A typical project, one funded by the MRC itself, is eMedLab, devoted to data-driven discovery for personalised medicine. Bringing together the Francis Crick Institute, four London universities, the Wellcome Sanger Institute, and the European Bioinformatics Institute (EMBL-EBI), it spans the full length of the Innovation Corridor from London to Cambridge, to create one of the world’s largest secure biomedical cloud infrastructures.
This collaboration is responsible for integrating and openly sharing heterogenous data from personal healthcare records, imaging, pharmacoinformatics and genomics. Around one hundred researchers use it to develop analytical tools to work with cancers, cardiovascular, autoimmune and other rare diseases.
Today there are thousands of rare diseases, many with only minute numbers of cases. Due to such a large volume, no single clinician can ever know more than a handful, or be able to recommend the best path to diagnosis for all.
Enterprise-scale computing has therefore become essential for tracking and monitoring these types of illnesses, offering the ability to proliferate and perform continuous analysis on both patient and research data, whilst providing the end-user, who is often unaware of the complex processing and hardware systems involved, with real-time information on prevention, treatments and cure.
This, like all the other projects and installations detailed in the report, is world-class, and the UK, especially within the Innovation Corridor, operates at the highest level of collaborative life science research.
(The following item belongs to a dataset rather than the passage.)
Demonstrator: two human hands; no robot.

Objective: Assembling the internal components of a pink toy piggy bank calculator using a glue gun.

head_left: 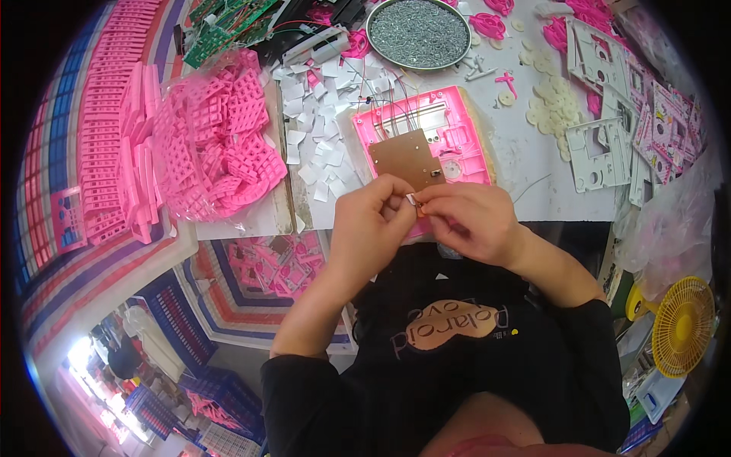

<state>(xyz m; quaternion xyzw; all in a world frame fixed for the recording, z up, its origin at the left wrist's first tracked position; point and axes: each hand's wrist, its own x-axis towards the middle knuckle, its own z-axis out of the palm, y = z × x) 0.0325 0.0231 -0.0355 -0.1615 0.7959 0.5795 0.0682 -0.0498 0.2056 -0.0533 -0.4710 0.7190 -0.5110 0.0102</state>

This gives the landscape a population of clinical researchers, data scientists, system architects and hardware, software and networking expertise, which encourages further innovation.
Located on its doorstep is the specialist datacentre infrastructure to meet and underpin that HPC demand. Supercomputers need access to utlra-resilient power, efficient cooling (both environmentally and economically), low latency connectivity, networking, industrial grade hosting infrastructure and crucially a lot of scalability to expand as compute workloads grow. Many applications also need to be physically close by the researchers and research teams using them, to minimise latency and maximise data throughput.
The Kao Data campus has been built on principles of technical excellence to deliver HPC to this major research corridor. Located at its heart, the campus is already serving a number of major life science, AI and entrepeneurial startup customers, providing them with highly-scalable and cost-effective infrastructure that meet the demands of HPC workloads.
The datacentre is designed to run entirely on 100% renewable energy with ultra-efficient free-air cooling, that offer customers a lower total cost of ownership (TCO), keeping operating expenses (OpEx) costs down while guaranteeing the highest levels of sustainability.
As medical research embarks on its biggest and most important test yet, with virtually the entire industry moving to attack Covid-19, the need to provide the most effective HPC datacentre infrastructure as efficiently as possible has never been higher. All the signs are that the challenge is being met.